Problem.
Only the pictures are to be omitted; everything else in the listing must be reproduced exactly.

Information provided.
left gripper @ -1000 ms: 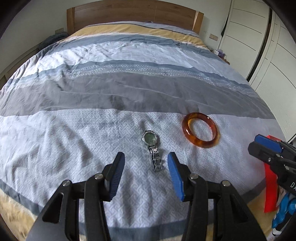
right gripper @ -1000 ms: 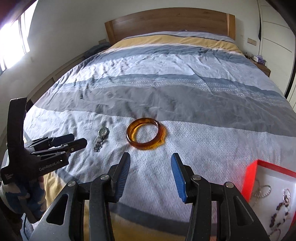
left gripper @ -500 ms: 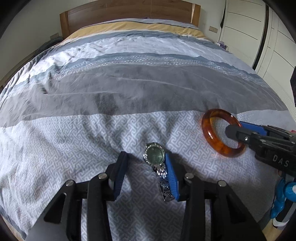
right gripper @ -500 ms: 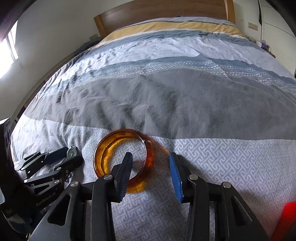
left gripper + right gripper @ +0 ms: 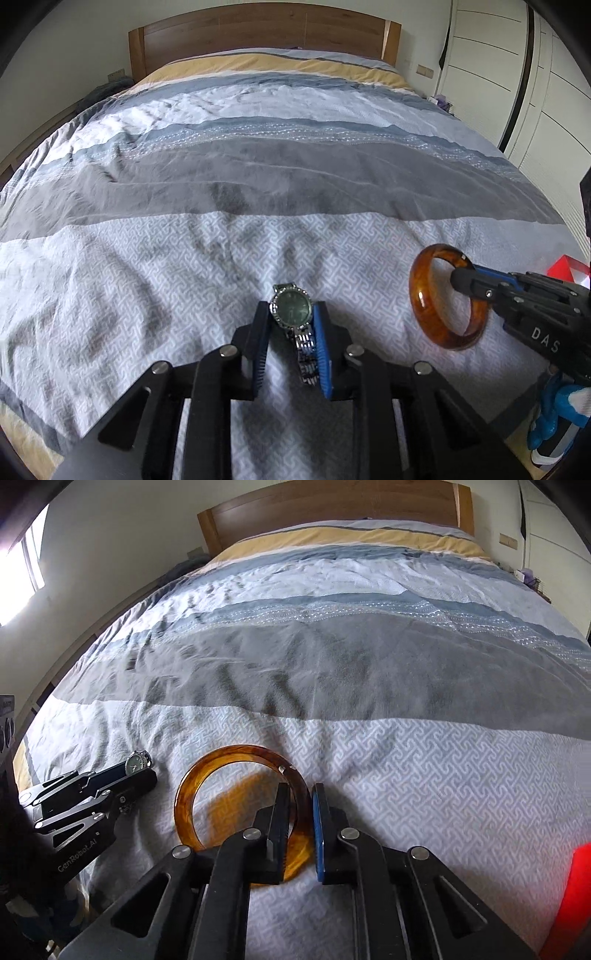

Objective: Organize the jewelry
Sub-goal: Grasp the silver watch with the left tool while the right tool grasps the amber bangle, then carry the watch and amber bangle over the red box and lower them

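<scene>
bedding in grey, blue and patterned white fills both views, soft and rumpled, which is why your two pieces lie slightly sunk in the bed (image 5: 155,280) near the bottom of each frame.

your left gripper (image 5: 290,328) has just been closing and its pads now sit against both sides of the watch (image 5: 291,312), at lower centre of the left view. you took it at the round case, with the band trailing down between the fingers, probably because the case is the only firm part.

your right gripper (image 5: 300,816) has also just been closing, one finger inside the bangle (image 5: 207,771) and one outside, pinching its right rim at lower centre of the right view. the ring is tipped up off the cover, so the grip looks set.

a red box (image 5: 567,264) shows at the right edge of the left view, likely where both go.
</scene>
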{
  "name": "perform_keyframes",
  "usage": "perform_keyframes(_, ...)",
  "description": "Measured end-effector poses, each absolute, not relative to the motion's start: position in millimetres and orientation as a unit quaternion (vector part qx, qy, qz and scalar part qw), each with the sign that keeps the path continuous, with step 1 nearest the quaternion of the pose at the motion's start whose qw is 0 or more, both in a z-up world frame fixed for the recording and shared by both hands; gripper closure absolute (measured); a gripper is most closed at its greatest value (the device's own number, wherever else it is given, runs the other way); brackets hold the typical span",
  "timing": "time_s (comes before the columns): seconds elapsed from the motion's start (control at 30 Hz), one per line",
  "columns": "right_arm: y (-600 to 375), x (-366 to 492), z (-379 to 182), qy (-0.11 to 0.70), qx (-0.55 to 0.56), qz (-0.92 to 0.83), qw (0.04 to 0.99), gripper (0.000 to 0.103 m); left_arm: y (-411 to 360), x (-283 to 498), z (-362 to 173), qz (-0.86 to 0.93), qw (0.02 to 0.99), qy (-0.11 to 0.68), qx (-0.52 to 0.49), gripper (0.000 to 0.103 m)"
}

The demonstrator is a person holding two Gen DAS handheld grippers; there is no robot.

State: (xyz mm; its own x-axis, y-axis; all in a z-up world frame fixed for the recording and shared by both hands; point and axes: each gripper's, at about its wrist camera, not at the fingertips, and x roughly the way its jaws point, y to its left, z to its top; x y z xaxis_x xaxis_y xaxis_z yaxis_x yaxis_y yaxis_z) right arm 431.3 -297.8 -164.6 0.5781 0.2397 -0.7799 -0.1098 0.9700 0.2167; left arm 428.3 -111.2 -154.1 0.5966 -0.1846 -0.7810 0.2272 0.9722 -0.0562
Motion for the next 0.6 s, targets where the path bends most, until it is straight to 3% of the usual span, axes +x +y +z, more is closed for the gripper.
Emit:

Response to the task.
left gripper @ -1000 ms: 
right gripper @ -1000 ms: 
left gripper @ -500 ms: 
right gripper @ -500 ms: 
left gripper + right gripper @ +0 ms: 

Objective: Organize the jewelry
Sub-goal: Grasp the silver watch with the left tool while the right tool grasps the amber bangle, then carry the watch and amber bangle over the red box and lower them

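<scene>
bedding in grey, blue and patterned white fills both views, soft and rumpled, which is why your two pieces lie slightly sunk in the bed (image 5: 155,280) near the bottom of each frame.

your left gripper (image 5: 290,328) has just been closing and its pads now sit against both sides of the watch (image 5: 291,312), at lower centre of the left view. you took it at the round case, with the band trailing down between the fingers, probably because the case is the only firm part.

your right gripper (image 5: 300,816) has also just been closing, one finger inside the bangle (image 5: 207,771) and one outside, pinching its right rim at lower centre of the right view. the ring is tipped up off the cover, so the grip looks set.

a red box (image 5: 567,264) shows at the right edge of the left view, likely where both go.
</scene>
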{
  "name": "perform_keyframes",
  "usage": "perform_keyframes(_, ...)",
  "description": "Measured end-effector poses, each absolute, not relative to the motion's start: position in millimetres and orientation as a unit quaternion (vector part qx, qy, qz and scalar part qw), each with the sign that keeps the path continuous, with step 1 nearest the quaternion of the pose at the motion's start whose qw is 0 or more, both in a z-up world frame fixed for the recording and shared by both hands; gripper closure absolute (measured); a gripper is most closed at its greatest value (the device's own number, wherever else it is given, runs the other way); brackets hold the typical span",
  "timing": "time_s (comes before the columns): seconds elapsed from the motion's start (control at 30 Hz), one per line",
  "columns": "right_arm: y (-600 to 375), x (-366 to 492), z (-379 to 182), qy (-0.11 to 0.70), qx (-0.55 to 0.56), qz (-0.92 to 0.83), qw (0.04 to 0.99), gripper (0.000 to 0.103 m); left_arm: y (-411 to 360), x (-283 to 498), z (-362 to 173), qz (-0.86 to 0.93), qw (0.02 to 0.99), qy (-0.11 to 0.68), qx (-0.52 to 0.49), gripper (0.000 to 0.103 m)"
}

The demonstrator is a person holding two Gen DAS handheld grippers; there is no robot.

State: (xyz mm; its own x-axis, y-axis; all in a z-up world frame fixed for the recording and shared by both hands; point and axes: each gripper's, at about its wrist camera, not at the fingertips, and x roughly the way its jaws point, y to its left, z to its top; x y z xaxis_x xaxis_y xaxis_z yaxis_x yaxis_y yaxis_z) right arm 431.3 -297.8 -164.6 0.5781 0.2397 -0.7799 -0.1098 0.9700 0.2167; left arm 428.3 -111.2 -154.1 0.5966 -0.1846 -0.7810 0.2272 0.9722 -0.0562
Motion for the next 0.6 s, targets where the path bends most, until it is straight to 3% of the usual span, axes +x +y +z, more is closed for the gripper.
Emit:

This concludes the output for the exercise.